Take the entries below and print, exactly, the stretch from the line containing "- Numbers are" through the line containing "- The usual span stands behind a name", both included.
** Opening ENTRIES SUPPLIED block **
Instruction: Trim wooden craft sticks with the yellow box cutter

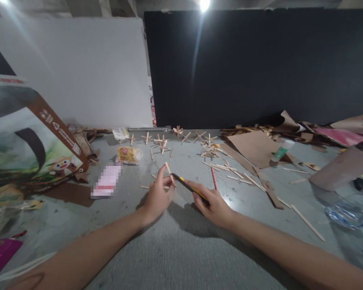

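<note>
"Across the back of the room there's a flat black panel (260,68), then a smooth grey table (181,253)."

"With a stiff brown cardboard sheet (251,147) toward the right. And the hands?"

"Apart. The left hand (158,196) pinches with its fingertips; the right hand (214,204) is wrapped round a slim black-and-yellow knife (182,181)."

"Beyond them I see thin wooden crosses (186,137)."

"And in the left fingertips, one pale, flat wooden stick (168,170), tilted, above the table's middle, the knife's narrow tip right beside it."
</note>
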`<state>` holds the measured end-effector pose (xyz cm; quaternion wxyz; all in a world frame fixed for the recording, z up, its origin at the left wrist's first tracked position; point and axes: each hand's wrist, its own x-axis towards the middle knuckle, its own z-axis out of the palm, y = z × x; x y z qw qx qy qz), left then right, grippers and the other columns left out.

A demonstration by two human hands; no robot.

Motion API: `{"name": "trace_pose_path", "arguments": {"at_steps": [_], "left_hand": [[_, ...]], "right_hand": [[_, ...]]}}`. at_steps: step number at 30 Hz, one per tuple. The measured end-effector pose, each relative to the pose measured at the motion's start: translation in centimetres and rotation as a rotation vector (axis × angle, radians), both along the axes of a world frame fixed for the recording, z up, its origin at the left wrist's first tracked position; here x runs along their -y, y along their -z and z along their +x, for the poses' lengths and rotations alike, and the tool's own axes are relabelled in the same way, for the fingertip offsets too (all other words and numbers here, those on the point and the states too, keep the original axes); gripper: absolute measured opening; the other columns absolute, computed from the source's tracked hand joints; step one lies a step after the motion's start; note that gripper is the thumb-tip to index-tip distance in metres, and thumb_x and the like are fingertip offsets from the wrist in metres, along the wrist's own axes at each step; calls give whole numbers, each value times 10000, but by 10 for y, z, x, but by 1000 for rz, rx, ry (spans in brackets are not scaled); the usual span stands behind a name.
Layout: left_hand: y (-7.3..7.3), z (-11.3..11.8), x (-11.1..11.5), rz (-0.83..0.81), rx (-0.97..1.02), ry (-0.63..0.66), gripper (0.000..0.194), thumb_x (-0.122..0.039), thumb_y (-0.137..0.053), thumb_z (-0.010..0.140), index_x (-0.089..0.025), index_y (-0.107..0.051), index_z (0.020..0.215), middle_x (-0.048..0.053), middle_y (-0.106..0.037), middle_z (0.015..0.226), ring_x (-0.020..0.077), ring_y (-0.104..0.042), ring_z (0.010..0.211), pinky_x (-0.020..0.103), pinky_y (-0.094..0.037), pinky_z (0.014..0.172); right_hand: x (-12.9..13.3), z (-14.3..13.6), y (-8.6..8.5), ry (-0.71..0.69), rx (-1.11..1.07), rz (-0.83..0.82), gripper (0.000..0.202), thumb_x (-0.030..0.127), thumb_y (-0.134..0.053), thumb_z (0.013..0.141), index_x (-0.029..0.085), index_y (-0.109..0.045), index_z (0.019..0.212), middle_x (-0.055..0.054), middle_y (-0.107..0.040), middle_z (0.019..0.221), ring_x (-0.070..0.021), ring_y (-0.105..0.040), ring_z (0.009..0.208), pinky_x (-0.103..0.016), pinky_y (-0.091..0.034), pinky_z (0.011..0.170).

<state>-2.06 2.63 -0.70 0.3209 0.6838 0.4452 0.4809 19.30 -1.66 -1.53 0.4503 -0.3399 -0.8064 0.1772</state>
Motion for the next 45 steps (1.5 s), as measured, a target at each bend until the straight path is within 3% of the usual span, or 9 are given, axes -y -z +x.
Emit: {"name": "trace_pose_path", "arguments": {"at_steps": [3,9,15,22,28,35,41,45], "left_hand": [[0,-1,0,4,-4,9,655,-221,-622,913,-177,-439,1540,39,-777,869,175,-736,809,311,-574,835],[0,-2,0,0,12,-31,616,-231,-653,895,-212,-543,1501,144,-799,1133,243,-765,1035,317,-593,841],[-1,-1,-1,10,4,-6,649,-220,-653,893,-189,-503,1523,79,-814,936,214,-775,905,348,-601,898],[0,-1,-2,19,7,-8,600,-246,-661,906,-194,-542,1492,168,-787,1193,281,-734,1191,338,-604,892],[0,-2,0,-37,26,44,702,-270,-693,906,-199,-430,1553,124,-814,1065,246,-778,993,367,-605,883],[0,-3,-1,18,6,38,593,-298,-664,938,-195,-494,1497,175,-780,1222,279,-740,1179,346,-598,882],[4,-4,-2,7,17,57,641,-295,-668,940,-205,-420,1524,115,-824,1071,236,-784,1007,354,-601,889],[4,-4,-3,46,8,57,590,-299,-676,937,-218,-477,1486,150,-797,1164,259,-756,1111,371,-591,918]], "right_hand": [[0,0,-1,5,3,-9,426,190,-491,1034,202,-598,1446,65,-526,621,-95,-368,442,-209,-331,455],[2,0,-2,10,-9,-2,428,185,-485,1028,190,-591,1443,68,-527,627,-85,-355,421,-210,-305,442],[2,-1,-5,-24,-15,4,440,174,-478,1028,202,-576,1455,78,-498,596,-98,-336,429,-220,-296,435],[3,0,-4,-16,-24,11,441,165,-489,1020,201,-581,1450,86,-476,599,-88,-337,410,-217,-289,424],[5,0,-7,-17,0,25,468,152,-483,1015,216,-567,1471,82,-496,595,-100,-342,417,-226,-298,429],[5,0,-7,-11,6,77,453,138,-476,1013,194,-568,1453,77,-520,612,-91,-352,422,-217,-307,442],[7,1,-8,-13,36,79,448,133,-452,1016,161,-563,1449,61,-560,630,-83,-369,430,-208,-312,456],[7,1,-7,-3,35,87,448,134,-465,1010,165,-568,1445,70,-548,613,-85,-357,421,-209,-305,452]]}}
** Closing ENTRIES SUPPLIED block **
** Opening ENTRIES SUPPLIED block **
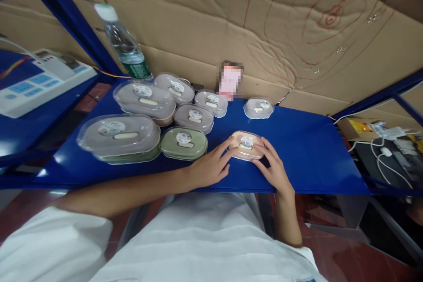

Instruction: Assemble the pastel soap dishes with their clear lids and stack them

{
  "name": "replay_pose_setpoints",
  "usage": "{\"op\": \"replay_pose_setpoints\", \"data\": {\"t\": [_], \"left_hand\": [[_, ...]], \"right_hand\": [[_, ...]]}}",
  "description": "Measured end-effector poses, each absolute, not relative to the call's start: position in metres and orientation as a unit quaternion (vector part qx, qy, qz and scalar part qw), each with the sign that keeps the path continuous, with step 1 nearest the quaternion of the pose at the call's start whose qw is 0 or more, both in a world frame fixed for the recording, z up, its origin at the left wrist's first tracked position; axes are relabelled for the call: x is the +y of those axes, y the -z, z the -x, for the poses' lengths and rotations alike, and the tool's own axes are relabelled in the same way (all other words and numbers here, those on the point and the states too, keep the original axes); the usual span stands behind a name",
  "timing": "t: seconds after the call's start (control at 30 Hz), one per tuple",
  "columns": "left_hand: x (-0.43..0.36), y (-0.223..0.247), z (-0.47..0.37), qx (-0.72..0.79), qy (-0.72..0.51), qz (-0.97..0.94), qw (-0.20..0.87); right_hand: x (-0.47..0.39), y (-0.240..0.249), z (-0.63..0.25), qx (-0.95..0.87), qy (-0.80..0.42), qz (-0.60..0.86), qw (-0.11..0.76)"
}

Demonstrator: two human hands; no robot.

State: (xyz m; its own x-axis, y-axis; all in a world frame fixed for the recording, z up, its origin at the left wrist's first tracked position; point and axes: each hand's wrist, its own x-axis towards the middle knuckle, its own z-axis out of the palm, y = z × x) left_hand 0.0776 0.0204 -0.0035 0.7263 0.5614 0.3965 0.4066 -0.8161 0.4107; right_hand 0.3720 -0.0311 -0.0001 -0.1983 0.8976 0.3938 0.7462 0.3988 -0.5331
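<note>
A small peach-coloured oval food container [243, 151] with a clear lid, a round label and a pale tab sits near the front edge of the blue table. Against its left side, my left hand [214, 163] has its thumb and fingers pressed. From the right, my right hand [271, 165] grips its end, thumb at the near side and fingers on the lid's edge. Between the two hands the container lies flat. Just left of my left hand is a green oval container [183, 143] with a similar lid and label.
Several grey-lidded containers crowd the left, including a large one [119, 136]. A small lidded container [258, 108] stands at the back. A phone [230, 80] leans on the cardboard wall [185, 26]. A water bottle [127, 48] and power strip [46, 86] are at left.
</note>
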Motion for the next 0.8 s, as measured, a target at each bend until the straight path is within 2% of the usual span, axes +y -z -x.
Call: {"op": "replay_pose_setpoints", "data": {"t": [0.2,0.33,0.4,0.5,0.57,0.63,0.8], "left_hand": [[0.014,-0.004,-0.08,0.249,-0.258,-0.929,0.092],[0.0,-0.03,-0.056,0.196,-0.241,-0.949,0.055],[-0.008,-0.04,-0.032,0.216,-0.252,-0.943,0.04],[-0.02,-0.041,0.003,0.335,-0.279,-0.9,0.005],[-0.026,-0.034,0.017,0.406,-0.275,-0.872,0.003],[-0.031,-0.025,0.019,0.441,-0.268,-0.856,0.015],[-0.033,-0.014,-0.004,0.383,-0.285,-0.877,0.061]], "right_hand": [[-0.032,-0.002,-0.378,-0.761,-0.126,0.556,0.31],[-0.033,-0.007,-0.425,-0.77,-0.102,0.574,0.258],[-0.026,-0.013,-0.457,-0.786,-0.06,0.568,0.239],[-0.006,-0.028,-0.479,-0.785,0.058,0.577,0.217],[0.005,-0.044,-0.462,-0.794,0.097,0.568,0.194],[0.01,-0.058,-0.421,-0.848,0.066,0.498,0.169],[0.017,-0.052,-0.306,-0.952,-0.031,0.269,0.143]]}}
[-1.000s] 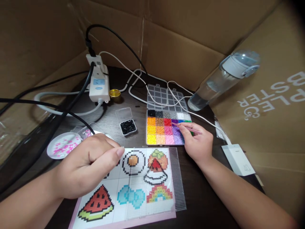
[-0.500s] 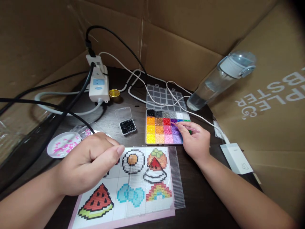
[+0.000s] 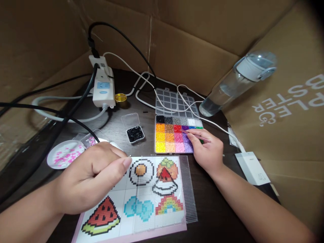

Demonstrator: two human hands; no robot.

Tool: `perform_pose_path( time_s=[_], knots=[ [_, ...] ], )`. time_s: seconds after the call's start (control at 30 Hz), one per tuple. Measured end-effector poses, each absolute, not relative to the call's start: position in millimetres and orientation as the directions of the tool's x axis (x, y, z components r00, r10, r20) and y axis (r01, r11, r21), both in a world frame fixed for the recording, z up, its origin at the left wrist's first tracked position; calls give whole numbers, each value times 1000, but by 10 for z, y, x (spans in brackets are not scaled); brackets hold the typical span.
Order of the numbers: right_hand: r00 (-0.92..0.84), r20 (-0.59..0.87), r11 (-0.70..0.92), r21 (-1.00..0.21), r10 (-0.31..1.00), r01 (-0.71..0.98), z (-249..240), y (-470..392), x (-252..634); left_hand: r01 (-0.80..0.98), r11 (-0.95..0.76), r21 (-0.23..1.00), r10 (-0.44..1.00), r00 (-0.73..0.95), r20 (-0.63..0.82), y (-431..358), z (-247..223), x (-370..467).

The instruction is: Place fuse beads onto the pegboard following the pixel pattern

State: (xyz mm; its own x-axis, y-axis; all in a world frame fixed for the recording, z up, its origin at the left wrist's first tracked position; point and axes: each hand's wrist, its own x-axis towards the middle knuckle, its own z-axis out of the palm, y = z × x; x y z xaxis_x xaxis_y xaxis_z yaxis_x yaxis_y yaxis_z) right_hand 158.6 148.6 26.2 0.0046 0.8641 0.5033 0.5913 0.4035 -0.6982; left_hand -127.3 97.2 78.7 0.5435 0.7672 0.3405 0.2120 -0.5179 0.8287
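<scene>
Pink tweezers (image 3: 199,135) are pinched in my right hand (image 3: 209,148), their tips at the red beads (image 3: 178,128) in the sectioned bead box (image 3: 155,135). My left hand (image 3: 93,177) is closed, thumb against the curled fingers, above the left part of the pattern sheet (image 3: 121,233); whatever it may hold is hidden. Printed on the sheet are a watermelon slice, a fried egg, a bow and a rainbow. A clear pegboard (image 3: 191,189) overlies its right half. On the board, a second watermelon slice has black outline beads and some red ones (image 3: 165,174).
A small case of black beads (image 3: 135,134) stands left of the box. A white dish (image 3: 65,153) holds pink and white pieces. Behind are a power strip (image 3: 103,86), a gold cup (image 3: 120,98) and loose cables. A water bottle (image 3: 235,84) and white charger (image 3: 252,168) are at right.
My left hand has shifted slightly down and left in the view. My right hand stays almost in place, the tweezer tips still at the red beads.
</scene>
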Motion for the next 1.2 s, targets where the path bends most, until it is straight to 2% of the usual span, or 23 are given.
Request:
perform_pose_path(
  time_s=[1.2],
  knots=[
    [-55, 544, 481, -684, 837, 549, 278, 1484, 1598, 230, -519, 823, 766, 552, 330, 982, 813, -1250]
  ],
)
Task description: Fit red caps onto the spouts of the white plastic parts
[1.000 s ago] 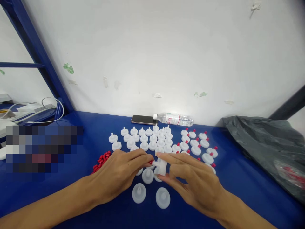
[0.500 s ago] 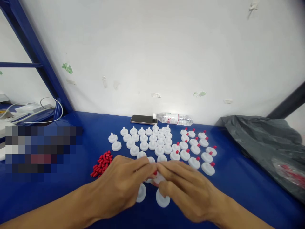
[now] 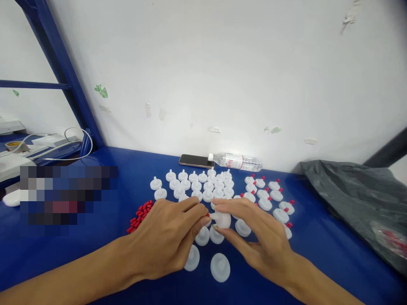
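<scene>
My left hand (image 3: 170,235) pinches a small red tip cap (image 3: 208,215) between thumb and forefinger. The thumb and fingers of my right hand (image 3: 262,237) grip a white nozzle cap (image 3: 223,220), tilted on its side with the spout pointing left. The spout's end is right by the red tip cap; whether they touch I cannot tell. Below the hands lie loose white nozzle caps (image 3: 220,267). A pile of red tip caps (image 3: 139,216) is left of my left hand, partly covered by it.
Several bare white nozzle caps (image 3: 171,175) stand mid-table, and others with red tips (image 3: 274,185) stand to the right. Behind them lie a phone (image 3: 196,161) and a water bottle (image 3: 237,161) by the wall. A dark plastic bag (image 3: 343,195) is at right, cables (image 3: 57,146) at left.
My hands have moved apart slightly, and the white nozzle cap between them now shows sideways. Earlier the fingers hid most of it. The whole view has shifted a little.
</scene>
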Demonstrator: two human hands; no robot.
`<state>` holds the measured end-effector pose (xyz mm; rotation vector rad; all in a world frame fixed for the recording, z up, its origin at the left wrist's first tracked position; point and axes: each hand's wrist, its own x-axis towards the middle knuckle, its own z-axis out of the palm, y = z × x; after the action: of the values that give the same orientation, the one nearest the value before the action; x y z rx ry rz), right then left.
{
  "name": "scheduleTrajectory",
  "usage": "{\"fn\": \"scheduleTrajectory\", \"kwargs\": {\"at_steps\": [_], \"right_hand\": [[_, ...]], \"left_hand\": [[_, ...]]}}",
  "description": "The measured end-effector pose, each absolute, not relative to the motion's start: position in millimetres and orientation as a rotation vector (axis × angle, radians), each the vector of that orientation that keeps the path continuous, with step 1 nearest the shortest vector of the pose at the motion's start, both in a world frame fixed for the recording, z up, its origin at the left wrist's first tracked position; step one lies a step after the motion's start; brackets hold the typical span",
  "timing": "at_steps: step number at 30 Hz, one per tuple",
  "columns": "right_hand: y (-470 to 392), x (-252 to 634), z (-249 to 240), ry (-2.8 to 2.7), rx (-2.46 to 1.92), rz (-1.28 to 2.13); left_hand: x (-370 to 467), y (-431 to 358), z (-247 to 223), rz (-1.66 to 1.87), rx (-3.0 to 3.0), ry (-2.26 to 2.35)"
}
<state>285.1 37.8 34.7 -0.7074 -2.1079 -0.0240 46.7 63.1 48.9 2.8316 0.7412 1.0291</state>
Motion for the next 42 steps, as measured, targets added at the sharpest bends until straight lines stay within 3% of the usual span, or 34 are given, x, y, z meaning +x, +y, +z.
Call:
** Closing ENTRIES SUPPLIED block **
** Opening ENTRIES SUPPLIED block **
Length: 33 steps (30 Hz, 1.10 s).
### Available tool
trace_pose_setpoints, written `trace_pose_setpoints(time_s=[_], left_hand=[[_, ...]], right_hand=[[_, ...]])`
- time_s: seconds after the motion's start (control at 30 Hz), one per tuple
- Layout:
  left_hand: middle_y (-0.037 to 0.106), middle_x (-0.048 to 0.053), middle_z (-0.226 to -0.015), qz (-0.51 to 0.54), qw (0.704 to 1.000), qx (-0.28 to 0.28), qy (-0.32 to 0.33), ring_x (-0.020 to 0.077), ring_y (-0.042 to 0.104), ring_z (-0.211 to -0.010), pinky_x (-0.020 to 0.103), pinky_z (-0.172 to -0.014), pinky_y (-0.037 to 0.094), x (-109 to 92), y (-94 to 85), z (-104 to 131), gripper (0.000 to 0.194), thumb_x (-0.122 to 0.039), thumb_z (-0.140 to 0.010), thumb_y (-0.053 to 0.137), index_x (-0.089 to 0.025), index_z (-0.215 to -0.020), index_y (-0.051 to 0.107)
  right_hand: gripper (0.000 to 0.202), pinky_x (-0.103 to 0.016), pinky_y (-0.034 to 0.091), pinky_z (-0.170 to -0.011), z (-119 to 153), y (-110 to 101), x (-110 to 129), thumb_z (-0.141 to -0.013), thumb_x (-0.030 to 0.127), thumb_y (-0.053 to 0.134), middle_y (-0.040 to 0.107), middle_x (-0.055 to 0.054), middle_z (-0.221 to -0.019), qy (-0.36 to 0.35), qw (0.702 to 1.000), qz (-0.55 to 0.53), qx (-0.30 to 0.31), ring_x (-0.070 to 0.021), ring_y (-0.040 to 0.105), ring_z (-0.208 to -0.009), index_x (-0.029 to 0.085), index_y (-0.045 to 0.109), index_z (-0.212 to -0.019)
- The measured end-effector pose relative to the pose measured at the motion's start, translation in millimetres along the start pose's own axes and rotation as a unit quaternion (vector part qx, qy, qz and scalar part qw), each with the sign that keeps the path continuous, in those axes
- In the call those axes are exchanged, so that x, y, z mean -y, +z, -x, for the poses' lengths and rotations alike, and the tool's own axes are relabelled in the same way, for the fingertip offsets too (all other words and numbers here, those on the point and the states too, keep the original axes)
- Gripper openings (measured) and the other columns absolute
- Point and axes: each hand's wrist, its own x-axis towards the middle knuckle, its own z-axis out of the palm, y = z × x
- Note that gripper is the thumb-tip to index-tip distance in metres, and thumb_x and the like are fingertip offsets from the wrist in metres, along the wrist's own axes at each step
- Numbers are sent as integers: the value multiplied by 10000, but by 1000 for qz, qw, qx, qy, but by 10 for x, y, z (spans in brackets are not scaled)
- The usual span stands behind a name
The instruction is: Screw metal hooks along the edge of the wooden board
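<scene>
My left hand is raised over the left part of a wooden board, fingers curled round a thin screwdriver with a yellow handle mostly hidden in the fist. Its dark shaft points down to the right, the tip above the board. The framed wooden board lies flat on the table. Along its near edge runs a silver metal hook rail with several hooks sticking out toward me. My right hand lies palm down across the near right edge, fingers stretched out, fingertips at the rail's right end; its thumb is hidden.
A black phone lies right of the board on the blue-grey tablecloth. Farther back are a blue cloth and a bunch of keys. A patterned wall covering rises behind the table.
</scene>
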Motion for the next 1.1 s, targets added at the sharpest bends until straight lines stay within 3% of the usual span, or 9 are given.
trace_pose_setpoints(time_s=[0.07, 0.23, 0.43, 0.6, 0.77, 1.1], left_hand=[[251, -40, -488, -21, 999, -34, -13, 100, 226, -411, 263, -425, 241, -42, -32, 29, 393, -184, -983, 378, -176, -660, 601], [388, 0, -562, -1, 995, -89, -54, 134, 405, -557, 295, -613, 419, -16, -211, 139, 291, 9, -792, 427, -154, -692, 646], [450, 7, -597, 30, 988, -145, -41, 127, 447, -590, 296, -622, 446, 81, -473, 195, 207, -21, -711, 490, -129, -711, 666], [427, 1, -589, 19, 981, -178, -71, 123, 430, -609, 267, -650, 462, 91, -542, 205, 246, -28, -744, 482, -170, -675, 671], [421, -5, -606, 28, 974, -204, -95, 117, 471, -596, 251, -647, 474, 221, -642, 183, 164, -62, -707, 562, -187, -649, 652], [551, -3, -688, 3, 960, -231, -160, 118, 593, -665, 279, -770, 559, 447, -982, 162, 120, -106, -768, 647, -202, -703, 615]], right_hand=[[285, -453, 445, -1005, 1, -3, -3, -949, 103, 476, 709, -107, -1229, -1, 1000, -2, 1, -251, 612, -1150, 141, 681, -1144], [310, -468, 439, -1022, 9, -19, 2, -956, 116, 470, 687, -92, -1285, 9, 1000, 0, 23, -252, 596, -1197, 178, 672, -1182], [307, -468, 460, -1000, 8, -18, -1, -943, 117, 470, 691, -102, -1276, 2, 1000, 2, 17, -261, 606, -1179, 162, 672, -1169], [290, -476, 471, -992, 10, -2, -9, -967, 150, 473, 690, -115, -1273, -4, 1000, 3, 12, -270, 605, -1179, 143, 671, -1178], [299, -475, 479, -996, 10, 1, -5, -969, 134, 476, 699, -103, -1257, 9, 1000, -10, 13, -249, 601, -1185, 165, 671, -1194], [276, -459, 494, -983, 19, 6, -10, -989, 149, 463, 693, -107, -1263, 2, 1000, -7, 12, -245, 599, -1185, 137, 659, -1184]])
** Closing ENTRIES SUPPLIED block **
## EXPECTED OUTPUT
- Numbers are sent as integers: the value multiplied by 10000, but by 1000 for qz, qw, qx, qy, but by 10 for x, y, z (spans in brackets are not scaled)
- The usual span stands behind a name

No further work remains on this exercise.